During the Whitmer-Gilchrist Administration, internet service providers have secured:
- $34M through the CMIC grant program
- $363M through the Federal Communications Commission's Rural Digital Opportunity Fund Auction
- $70M through the United States Department of Agriculture's ReConnect Program
- $4.8M through the FCC's COVID-19 Telehealth Grant Program
- $3M through the CARES Act Recovery Assistance grants from the Economic Development Administration within the United States Department of Commerce
More than 212,000 households in our state lack the opportunity to access a high-speed internet connection and another additional 865,000 households face barriers related to affordability, adoption, or digital literacy.
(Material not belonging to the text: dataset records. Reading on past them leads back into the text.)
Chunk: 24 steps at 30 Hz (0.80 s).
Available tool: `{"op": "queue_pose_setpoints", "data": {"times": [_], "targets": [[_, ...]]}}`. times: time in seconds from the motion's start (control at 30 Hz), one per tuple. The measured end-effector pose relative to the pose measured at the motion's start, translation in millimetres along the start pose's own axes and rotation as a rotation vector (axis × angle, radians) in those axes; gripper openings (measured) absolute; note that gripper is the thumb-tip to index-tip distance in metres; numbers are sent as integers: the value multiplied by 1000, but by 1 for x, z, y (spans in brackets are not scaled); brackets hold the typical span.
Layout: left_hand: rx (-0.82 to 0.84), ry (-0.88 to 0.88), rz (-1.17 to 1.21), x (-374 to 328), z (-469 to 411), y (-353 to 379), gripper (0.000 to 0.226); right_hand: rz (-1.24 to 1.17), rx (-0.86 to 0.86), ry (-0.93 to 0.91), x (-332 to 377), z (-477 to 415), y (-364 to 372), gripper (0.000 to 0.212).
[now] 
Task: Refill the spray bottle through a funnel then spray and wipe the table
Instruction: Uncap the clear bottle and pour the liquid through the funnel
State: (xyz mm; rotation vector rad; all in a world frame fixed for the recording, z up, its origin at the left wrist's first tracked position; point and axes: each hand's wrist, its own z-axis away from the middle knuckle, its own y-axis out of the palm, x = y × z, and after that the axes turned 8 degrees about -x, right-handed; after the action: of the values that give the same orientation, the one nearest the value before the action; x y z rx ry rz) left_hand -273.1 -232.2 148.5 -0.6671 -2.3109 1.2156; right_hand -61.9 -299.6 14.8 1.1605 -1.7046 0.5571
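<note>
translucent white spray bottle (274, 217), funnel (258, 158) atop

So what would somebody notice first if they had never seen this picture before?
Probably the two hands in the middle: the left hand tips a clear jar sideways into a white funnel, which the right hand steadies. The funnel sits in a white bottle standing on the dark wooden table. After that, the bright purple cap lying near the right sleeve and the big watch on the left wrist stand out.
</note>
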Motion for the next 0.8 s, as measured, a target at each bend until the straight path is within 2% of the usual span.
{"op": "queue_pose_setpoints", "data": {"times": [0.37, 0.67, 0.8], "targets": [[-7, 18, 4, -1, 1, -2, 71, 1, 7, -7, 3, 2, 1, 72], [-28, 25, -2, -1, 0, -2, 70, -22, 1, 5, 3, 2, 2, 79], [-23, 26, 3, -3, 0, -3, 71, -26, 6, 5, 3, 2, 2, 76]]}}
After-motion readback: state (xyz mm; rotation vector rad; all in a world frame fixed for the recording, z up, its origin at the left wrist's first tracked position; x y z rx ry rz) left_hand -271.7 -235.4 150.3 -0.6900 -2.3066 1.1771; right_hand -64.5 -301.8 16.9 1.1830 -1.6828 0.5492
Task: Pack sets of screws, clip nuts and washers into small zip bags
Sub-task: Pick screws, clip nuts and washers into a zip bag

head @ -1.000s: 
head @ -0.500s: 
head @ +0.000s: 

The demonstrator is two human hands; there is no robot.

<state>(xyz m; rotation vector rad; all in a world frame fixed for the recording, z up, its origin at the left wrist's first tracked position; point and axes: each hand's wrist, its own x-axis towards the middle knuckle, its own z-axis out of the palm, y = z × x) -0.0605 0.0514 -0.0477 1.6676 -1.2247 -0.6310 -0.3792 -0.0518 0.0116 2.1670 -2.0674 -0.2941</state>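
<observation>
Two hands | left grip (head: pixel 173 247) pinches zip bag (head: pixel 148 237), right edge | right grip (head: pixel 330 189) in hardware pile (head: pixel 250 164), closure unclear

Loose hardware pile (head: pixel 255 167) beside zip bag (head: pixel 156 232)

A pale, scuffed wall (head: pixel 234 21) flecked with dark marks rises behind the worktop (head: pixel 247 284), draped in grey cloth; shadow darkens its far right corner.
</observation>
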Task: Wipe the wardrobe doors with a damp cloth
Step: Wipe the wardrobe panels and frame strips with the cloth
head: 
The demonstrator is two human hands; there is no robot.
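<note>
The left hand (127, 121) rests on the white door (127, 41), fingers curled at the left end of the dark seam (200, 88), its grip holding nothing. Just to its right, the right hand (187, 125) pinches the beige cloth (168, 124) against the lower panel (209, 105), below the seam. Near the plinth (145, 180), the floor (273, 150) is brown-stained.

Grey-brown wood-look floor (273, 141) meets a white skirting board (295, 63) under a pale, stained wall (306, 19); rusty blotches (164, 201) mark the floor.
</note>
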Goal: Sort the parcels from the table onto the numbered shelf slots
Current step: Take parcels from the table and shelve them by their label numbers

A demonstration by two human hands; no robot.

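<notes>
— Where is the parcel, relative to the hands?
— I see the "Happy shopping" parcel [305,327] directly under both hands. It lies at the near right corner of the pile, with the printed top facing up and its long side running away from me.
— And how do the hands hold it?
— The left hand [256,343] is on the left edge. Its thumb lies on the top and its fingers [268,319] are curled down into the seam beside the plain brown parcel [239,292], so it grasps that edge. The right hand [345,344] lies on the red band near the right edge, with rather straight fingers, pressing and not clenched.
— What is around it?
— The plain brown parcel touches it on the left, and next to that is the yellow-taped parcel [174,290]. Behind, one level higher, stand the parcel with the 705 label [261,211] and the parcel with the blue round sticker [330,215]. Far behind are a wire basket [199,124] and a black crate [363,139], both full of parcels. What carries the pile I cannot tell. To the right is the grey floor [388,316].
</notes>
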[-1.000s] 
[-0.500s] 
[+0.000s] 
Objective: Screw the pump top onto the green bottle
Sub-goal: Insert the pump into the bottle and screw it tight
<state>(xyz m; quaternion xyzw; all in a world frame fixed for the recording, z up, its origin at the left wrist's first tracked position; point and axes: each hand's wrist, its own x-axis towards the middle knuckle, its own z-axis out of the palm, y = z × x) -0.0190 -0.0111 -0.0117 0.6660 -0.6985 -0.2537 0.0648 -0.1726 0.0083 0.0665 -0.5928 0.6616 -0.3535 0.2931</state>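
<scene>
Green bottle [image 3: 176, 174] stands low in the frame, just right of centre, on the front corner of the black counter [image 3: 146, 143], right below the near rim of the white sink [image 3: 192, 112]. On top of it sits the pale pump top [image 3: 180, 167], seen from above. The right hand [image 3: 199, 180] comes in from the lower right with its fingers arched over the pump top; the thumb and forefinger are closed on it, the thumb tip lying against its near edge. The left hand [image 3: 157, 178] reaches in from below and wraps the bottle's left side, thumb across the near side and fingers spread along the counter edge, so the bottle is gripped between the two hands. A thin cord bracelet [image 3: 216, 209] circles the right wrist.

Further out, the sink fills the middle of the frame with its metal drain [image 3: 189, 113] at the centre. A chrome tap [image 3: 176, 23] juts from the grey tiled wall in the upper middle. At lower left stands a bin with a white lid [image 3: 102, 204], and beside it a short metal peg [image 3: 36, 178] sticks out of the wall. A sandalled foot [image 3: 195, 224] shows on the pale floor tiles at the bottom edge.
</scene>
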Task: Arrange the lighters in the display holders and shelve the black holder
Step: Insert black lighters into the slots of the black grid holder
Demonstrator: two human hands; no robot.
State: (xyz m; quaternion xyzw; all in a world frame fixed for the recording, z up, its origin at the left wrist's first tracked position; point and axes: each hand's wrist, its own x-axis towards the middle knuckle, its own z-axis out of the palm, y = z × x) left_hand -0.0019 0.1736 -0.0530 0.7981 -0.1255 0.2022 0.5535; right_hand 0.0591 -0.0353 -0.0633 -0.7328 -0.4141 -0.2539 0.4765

Taken together, this means that approximately 31% of Michigan households do not have an affordable, reliable high-speed internet connection that meets their needs.
The consequences of being unconnected or underconnected can be measured:
- Students with high-speed, home internet access have an overall grade point average of 3.18. This is significantly higher than the average 2.81 GPA for students with no home access and 2.75 average for student with only cell phone access.
- Increased access to the internet can help address issues of isolation among older adults. Studies have shown that isolation is associated with worse health outcomes and even premature death among adults age 50 and over.
- Effective use of telemedicine can reduce hospitalizations of nursing home patients and reduce health care costs.
- Small businesses that have websites have higher annual revenues and are more likely to have recently hired one or more employees than similar businesses that aren't online. Those that use social media weekly are three times more likely to have hired recently than those that don't.
- A study of manufacturers found that 40% said they were able to add new customers and 57% said they saved money because of their high-speed internet connection.
- Farmers who gain high-speed internet access experience an average 6% increase in farm revenue.
- Having a home broadband connection gives households an estimated economic impact of $1,850 per year.